I want to post some smoking pics but I am not sure how to do it.  Can I upload them straight from my computer or do I first need to upload them to an internet site, like shutterfly?

Patrick


----------



## Dutch (Nov 2, 2005)

Patrick, I'm not sure what Jeffs rules are but I have found (thanks to dacdots) that if you load your pictures to Image Shack then post your pictures to the forum from Image Shack you will be loading a smaller picture that won't take up a lot of bandwidth when loading. The veiwer can then click on the photo that you posted and see a larger more detailed picture.  I used to use photobucket for posting pictures but I like the smaller size that Image Shack shows.


----------



## willkat98 (Dec 1, 2005)

I'm gonna start using that Earl.

But now I have a related, unrelated question.  I was clicking the hyperlinks at the top, and mistakenly went to the home page.

Not that I don't like seeing Jeffs mug at all :), but there is a picture posted last week from Earl listed as Smoked Vegetables.  I clicked on it to expand, and started drooling.  I wanted to see more.

It said Album, so I clicked it.  It went to My Album, which is empty.  I then click Album along the left.  Same result.

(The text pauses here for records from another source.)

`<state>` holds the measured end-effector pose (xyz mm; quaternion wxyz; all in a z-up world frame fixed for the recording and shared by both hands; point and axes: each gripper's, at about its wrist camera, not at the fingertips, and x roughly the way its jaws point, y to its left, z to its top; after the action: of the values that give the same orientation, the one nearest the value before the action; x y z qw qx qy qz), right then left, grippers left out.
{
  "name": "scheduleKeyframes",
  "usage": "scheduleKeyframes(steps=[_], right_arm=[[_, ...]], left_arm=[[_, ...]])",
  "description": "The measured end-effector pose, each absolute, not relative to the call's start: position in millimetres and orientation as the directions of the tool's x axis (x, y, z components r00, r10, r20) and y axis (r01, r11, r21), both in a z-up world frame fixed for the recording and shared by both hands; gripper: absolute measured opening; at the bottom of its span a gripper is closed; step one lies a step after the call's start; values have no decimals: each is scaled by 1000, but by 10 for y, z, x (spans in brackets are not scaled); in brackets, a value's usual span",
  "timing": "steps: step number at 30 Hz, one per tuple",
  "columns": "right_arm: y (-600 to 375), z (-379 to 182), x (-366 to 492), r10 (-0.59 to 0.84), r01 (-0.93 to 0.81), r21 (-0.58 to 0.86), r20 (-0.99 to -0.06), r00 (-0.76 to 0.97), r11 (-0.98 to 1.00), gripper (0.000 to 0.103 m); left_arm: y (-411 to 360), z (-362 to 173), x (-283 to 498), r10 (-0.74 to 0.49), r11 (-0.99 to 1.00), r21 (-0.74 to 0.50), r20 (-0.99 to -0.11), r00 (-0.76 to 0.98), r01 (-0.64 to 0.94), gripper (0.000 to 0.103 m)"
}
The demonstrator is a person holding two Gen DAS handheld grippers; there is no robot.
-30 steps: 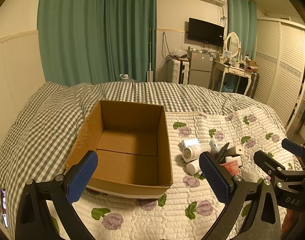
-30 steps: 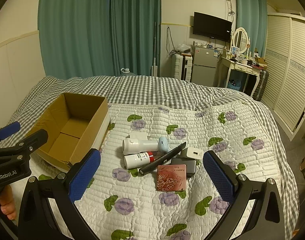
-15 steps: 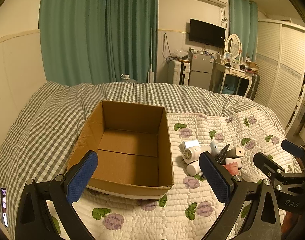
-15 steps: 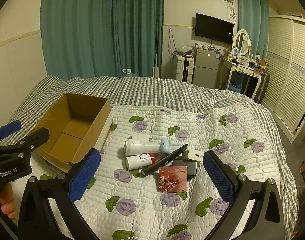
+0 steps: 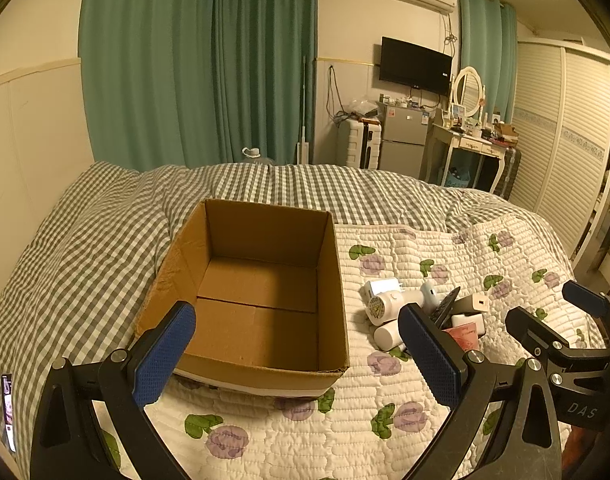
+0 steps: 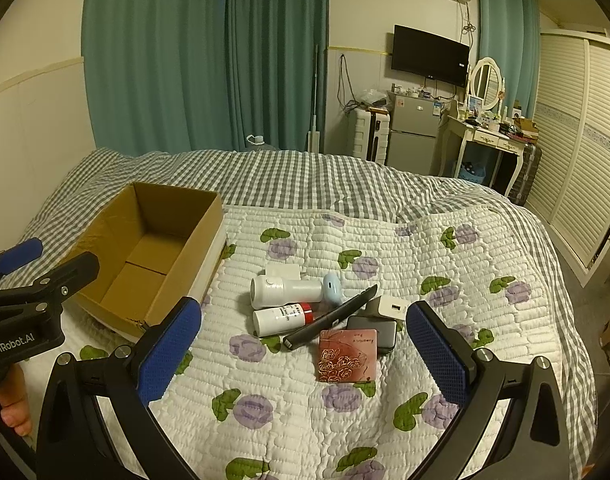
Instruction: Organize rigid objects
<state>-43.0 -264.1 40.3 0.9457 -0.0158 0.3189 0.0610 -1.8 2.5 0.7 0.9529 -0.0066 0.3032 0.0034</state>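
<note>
An empty brown cardboard box (image 5: 261, 284) (image 6: 153, 256) sits on the bed. To its right lies a pile: a white handheld device with a pale blue head (image 6: 293, 290) (image 5: 397, 302), a white bottle with a red band (image 6: 281, 318), a black stick-shaped object (image 6: 331, 318), a red rose-patterned case (image 6: 347, 354), a dark flat box (image 6: 375, 330), and white chargers (image 6: 389, 306). My left gripper (image 5: 297, 354) is open and empty, just in front of the box. My right gripper (image 6: 303, 358) is open and empty, held in front of the pile.
The bed carries a white floral quilt (image 6: 345, 412) over a grey checked blanket (image 5: 85, 248). A phone (image 5: 8, 408) lies at the bed's left edge. Green curtains, a fridge, a dressing table and a wardrobe stand beyond the bed.
Both views have shifted slightly; the box and the pile sit a touch nearer and lower. Both grippers stay open and empty.
</note>
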Motion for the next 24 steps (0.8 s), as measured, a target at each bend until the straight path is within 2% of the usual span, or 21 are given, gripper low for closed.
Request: scheduleKeyframes(steps=[16, 24], right_arm=[[-2615, 371, -440, 116, -138, 12, -613, 782, 990, 103], [-2879, 501, -501, 81, -121, -27, -591, 803, 992, 103]], left_arm=[[24, 14, -30, 12, 1000, -11, -576, 817, -23, 103], [-329, 137, -33, -13, 1000, 0, -562, 827, 15, 103]])
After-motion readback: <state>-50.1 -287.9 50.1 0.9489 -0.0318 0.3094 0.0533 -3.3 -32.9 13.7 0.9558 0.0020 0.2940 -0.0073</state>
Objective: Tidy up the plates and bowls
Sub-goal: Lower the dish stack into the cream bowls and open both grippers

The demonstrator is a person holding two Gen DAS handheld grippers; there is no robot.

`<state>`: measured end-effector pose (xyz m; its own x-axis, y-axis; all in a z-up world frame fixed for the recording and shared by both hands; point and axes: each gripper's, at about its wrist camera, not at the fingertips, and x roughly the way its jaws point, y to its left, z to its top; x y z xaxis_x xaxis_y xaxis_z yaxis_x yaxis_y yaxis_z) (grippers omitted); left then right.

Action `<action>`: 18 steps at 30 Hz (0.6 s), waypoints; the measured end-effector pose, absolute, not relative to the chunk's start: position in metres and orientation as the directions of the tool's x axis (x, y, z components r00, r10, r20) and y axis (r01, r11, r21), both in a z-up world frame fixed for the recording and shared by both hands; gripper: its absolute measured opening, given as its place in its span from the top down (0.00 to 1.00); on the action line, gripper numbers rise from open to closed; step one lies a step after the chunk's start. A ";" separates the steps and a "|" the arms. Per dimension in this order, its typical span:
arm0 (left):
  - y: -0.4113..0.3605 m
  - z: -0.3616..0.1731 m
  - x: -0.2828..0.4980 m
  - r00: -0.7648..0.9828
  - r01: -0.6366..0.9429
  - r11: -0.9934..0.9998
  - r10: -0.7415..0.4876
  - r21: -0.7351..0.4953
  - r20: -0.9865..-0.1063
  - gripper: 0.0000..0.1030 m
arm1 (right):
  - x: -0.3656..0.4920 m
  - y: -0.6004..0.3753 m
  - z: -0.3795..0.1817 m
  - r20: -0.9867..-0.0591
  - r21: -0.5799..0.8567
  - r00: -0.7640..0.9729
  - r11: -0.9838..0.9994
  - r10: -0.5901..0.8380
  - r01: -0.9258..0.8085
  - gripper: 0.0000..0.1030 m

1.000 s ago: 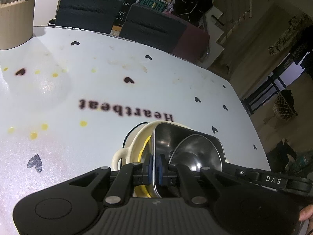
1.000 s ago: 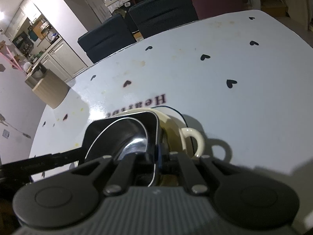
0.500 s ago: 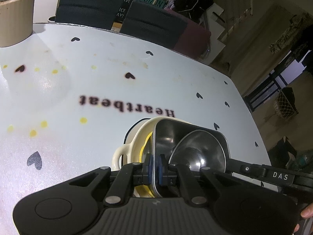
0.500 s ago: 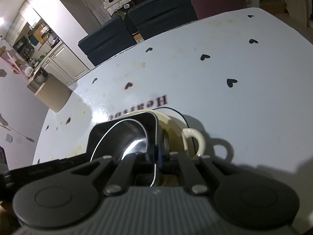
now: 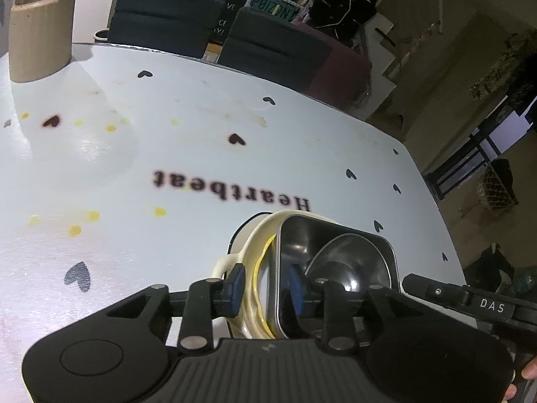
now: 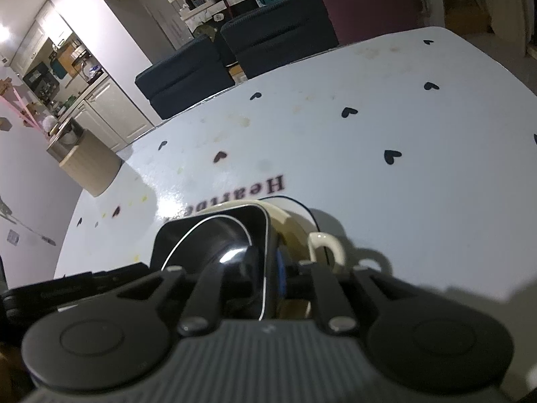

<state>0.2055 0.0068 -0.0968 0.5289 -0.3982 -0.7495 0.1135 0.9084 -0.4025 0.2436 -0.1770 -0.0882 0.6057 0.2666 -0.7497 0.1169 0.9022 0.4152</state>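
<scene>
Left wrist view: the left gripper [image 5: 265, 285] had just been opening, its fingers [image 5: 235, 283] now apart and clear of the steel tray [image 5: 335, 258], nested in the cream dish [image 5: 255, 248] on the bench [image 5: 201, 154]. Right wrist view: the right gripper [image 6: 268, 273] had eased slightly, tray wall between its fingers; whether they pressed it I could not tell. Release seemed under way; next, both would back off.

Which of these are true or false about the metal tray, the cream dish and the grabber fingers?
1. The metal tray sits inside the cream dish. True.
2. The left gripper squeezes the tray wall. False: its fingers have just been opening and stand apart, either side of the wall.
3. A round steel bowl lies in the tray. True.
4. The table is plain brown wood. False: it is white with black hearts.
5. The cream dish has a loop handle. True.
</scene>
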 end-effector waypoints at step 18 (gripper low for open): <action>0.007 -0.018 0.121 0.712 0.181 0.943 -0.322 -0.280 -0.624 0.00 | 0.164 -0.173 -0.015 -0.559 0.275 0.811 0.961 0.170 -0.012 0.20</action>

1. Is there a general album for the forum where we can view each others pics, and

2. How do I get there!

<EDITTED>

I am dumb.

After hitting enter, I noticed a little Album button on any of Earls posts.  Clicked it, and found them all.

Instead of deleting this response, I'm leaving it for others to see how to go to other Albums, and that I can be a dumba-- sometimes  :roll:


----------



## Dutch (Dec 1, 2005)

Chi Bill-Once ya got it all figured out "Ain't technology wonderfull"!! :D


----------



## Dutch (Dec 1, 2005)

Double tap edited :D


----------



## willkat98 (Dec 2, 2005)

Sorry to hear you stutter Earl :)


----------



## Dutch (Dec 2, 2005)

AAAaaarrrrgggghhhhh!!!! :shock:  The dreaded "Double Tap".  Now how in the heck did that happen? Here I thought I out grew that speech impediment! :D Guess I'll have to do some editing.

Hmmm, just noticed something-at least that double tap didn't raise my post count. :mrgreen:


----------